Work item:
Make the copy match the entries below exactly, with no pictures carried over.

Information:
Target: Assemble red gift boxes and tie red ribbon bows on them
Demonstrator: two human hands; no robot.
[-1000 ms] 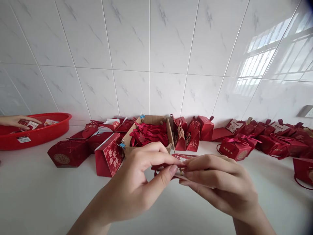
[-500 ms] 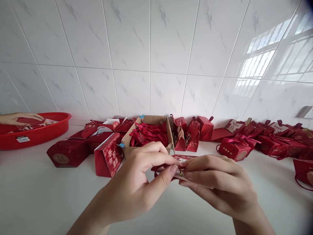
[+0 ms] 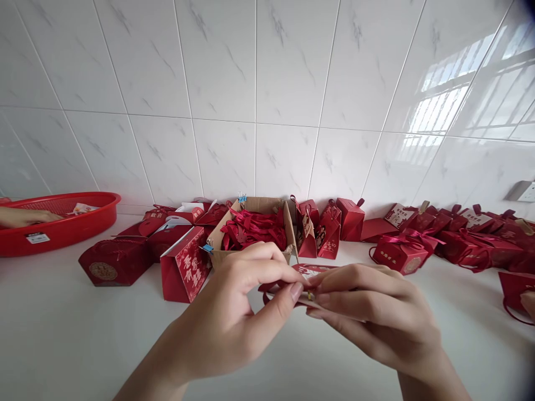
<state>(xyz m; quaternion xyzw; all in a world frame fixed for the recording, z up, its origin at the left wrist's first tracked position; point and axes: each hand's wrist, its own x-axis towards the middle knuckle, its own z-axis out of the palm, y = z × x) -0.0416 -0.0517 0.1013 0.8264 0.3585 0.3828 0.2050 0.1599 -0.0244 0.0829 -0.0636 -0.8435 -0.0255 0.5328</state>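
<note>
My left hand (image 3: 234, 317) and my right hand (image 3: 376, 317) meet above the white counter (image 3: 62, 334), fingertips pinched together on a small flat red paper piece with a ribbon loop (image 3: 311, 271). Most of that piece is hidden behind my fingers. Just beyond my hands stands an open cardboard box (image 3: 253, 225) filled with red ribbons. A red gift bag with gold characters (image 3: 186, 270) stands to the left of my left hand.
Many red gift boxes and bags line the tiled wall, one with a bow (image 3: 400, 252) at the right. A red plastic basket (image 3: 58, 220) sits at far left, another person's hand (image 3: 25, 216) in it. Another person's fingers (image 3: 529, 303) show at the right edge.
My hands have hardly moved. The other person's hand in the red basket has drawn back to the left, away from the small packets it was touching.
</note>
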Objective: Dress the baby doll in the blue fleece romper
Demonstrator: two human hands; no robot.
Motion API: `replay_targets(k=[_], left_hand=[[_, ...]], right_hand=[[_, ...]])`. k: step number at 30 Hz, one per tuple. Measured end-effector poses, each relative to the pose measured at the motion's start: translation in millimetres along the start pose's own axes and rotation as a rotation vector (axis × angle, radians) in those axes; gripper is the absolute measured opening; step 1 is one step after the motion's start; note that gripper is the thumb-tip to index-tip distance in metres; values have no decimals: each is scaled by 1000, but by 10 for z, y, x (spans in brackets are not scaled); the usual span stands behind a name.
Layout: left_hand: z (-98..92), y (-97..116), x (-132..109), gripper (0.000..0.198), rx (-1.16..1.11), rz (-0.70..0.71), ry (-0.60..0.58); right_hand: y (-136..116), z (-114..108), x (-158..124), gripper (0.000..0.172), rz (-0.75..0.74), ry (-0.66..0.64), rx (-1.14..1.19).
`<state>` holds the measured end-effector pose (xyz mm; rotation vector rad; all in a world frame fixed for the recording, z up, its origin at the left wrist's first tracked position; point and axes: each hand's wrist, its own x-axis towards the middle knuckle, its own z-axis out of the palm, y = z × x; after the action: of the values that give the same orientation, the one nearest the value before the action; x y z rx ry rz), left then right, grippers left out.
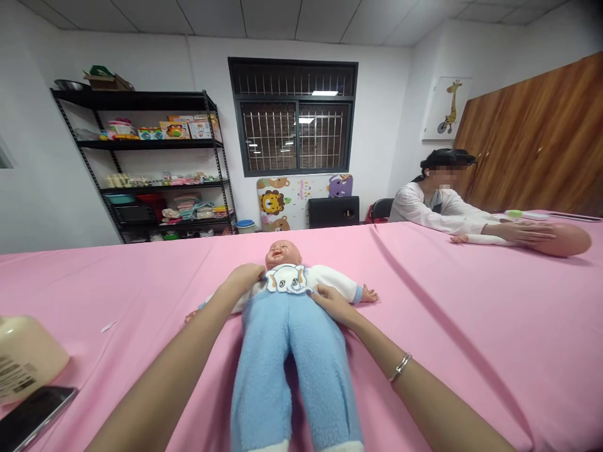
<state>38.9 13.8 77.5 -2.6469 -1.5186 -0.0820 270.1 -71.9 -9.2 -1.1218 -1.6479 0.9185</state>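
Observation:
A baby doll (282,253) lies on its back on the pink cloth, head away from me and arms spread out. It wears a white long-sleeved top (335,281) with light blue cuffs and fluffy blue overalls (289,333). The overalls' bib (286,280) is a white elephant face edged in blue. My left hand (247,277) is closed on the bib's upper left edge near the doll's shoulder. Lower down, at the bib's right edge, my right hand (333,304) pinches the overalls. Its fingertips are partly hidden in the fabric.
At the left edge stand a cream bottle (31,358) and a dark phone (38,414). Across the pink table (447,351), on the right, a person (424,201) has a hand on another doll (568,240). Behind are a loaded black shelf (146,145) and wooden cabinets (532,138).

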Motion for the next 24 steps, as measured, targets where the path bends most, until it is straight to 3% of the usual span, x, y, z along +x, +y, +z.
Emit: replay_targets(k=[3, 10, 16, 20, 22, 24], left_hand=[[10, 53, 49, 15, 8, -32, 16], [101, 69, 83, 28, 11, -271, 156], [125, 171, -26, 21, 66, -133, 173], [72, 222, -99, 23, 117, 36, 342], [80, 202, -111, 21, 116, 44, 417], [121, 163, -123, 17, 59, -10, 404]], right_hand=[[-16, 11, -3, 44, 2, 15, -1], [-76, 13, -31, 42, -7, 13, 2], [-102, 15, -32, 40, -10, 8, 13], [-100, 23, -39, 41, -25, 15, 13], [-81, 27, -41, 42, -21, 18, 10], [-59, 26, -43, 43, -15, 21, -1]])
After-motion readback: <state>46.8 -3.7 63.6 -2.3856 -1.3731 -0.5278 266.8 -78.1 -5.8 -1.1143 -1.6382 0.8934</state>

Response box:
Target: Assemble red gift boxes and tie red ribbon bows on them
Demonstrator: two human hands; no robot.
[-1000 ms] 
[-500 ms] 
[+0 ms] 
<state>(xyz m; quaternion xyzw; all in a world frame fixed for the recording, z up, its origin at the left wrist's first tracked position; point and axes: each hand's wrist, its own x-axis towards the middle knuckle, its own z-axis out of the palm, y = z × x) -0.0416 -0.0517 0.1013 0.8264 0.3585 0.3828 0.2050 0.1599 -0.0244 0.0829 -0.0636 -0.8435 -0.0255 0.5328</state>
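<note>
My left hand (image 3: 234, 317) and my right hand (image 3: 376, 317) meet above the white counter (image 3: 62, 334), fingertips pinched together on a small flat red paper piece with a ribbon loop (image 3: 311, 271). Most of that piece is hidden behind my fingers. Just beyond my hands stands an open cardboard box (image 3: 253, 225) filled with red ribbons. A red gift bag with gold characters (image 3: 186, 270) stands to the left of my left hand.
Many red gift boxes and bags line the tiled wall, one with a bow (image 3: 400, 252) at the right. A red plastic basket (image 3: 58, 220) sits at far left, another person's hand (image 3: 25, 216) in it. Another person's fingers (image 3: 529, 303) show at the right edge.
My hands have hardly moved. The other person's hand in the red basket has drawn back to the left, away from the small packets it was touching.
</note>
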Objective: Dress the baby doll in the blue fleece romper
Demonstrator: two human hands; no robot.
Motion API: `replay_targets(k=[_], left_hand=[[_, ...]], right_hand=[[_, ...]])`. k: step number at 30 Hz, one per tuple. Measured end-effector poses, each relative to the pose measured at the motion's start: translation in millimetres along the start pose's own axes and rotation as a rotation vector (axis × angle, radians) in those axes; gripper is the absolute measured opening; step 1 is one step after the motion's start; note that gripper is the thumb-tip to index-tip distance in metres; values have no decimals: each is scaled by 1000, but by 10 for z, y, x (spans in brackets are not scaled); the usual span stands behind a name.
Layout: left_hand: z (-98..92), y (-97..116), x (-132..109), gripper (0.000..0.198), rx (-1.16..1.11), rz (-0.70..0.71), ry (-0.60..0.58); right_hand: y (-136..116), z (-114..108), x (-158..124), gripper (0.000..0.172), rz (-0.75..0.74), ry (-0.66..0.64), rx (-1.14..1.19).
`<state>` holds the measured end-effector pose (xyz mm; rotation vector rad; all in a world frame fixed for the recording, z up, its origin at the left wrist's first tracked position; point and axes: each hand's wrist, its own x-axis towards the middle knuckle, its own z-axis out of the palm, y = z × x; after the action: of the values that give the same orientation, the one nearest the value before the action; x y z rx ry rz), left then right, grippers left out.
<state>38.9 13.8 77.5 -2.6469 -1.5186 -0.0820 270.1 -71.9 -9.2 -1.1218 -1.6479 0.9185</state>
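Observation:
A baby doll (282,253) lies on its back on the pink cloth, head away from me and arms spread out. It wears a white long-sleeved top (335,281) with light blue cuffs and fluffy blue overalls (289,333). The overalls' bib (286,280) is a white elephant face edged in blue. My left hand (247,277) is closed on the bib's upper left edge near the doll's shoulder. Lower down, at the bib's right edge, my right hand (333,304) pinches the overalls. Its fingertips are partly hidden in the fabric.
At the left edge stand a cream bottle (31,358) and a dark phone (38,414). Across the pink table (447,351), on the right, a person (424,201) has a hand on another doll (568,240). Behind are a loaded black shelf (146,145) and wooden cabinets (532,138).
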
Motion for the next 24 steps, as measured, targets where the path bends most, until it is straight to 3% of the usual span, x, y, z along +x, +y, +z.
Emit: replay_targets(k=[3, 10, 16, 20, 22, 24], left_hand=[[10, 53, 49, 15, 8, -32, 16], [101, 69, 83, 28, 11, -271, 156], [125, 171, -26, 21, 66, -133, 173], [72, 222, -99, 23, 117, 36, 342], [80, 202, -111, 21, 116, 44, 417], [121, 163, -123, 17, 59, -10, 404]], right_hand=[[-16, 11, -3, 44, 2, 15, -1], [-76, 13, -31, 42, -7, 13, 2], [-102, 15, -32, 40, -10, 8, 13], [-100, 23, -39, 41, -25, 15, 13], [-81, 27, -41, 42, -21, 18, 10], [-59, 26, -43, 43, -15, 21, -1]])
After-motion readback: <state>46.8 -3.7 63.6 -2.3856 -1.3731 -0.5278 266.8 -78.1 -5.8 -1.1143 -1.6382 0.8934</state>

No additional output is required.